Nominated by @komalazeeem - Social Media Intern, Glory

WHO: Lena Horne

“A woman that I admire greatly is the late actress and activist, Lena Horne. Beyond her contributions to the Civil Rights Movement and NAACP, I recently learned that In 1942, she signed a seven-year deal with MGM studios, becoming the highest-paid African-American actor at the time. She advocated not only for herself, but other Black actors to get better roles — evolving from maids, nannies, and other subservient roles. It was even stipulated in her contract — a first in the industry.”

Nominated by @jmargaretbeauty -  Freelance Content Editor, Glory 

WHO: Erica Chidi

"Three years after I moved to the US, my body was a wreck. My incredibly fast-paced job and lifestyle had taken a toll on me mentally, physically, and emotionally. 2019 was the year I had to have major fibroid surgery and 2020 became the year I dealt with the fallout - internal scarring, infertility, and yes, IVF. I was a husk of the person I knew myself to be - disconnected in a way that I couldn’t fix with face masks and Netflix binges. All that to say, my recent discovery of Erica Chidi (@ericachidi) on Instagram was a revelation. Hers was a voice I so desperately needed just three short years ago. She’s championing an incredibly important conversation about the body and reproductive literacy for women, advocacy, and how we need to build working cultures that empower women to honor their bodies and thrive. Big surprise, the two can co-exist!  She’s also one of the very few Black women to have raised more than $1M in venture capital for her company @loomhq (she raised $3M in fact). What more can I say, I stan."

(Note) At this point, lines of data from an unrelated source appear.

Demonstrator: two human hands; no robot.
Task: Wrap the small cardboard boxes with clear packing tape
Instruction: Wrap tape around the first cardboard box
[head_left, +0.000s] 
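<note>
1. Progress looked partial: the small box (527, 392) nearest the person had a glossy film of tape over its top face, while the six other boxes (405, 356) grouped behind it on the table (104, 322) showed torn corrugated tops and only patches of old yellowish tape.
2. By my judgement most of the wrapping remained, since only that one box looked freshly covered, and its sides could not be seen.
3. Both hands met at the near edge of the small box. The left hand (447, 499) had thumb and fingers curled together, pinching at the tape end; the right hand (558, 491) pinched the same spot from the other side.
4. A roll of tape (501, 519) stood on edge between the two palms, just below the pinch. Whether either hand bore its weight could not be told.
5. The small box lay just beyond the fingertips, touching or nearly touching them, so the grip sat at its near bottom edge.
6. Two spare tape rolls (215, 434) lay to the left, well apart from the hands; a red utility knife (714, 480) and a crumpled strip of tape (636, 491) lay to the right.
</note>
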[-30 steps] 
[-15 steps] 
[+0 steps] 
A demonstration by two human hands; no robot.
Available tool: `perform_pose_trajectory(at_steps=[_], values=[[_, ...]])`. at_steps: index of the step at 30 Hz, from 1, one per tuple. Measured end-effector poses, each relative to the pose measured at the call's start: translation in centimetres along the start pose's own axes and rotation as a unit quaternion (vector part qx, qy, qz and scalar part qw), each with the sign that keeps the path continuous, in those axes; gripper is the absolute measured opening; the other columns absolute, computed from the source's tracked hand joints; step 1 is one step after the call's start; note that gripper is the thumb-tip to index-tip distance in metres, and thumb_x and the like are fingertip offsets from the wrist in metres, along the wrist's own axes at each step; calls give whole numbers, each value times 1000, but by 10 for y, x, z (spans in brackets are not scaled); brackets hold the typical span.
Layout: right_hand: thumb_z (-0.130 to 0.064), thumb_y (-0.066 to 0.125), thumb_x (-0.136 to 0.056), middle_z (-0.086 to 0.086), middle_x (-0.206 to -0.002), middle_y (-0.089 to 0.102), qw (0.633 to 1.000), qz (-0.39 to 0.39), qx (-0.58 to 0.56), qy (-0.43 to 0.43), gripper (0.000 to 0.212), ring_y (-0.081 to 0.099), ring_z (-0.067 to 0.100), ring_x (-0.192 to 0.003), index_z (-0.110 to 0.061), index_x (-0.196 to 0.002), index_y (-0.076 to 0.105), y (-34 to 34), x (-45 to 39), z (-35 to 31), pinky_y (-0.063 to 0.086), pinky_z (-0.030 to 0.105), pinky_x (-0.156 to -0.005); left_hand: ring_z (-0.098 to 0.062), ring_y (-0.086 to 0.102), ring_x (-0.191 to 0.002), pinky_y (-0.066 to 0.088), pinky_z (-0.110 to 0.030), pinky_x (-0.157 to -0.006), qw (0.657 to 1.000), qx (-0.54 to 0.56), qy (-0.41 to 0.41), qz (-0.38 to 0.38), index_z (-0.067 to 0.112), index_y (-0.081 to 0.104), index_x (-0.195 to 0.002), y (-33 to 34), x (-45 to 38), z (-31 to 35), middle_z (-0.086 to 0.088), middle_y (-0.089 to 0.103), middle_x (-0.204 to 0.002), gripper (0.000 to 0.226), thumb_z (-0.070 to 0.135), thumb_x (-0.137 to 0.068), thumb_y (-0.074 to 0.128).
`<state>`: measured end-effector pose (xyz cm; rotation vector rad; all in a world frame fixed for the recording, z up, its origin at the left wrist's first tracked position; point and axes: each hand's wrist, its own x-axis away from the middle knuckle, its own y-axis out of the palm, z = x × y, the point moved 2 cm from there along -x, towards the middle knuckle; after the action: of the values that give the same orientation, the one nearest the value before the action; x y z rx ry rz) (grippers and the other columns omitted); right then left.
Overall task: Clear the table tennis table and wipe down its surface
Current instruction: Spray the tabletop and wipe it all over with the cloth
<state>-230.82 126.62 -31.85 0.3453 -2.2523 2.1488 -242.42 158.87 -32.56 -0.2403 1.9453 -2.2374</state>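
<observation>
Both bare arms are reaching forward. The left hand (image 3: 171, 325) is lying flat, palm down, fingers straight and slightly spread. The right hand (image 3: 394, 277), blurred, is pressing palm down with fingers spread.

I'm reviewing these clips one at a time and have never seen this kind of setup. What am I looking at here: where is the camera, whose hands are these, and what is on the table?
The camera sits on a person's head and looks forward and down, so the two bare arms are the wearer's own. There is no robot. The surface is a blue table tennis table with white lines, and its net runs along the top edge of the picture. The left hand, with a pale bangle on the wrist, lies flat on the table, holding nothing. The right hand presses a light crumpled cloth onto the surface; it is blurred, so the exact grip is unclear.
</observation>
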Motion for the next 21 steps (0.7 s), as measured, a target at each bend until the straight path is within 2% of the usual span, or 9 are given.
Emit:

Nominated by @elekima - Head of Social, Glory

WHO: Rosey Edeh 

"From the Olympic field to the news desk — and everything in-between — Rosey Edeh (@roseyedeh) seamlessly moves from one talent to the next. Whatever she works on, she puts her whole being into it (like directing her debut documentary film based on the life of acclaimed Canadian jazz pianist Oliver Jones). Whether she’s inspiring you to move your body, in order to keep (or get) active, or educating you on important historical figures, I admire Rosey for her genuine heart, integrity, and perseverance." 

Nominated by @kendrakabasele - Copywriter, Glory

WHO: Tracee Ellis Ross 

"I stan Tracee Ellis Ross (@traceeellisross). She is such an icon and free-spirited woman who has walked through life with such enthusiasm. She lights up a room with her laughter and joy. I admire her commitment to authenticity and ability to expand her many talents. What a QUEEN!"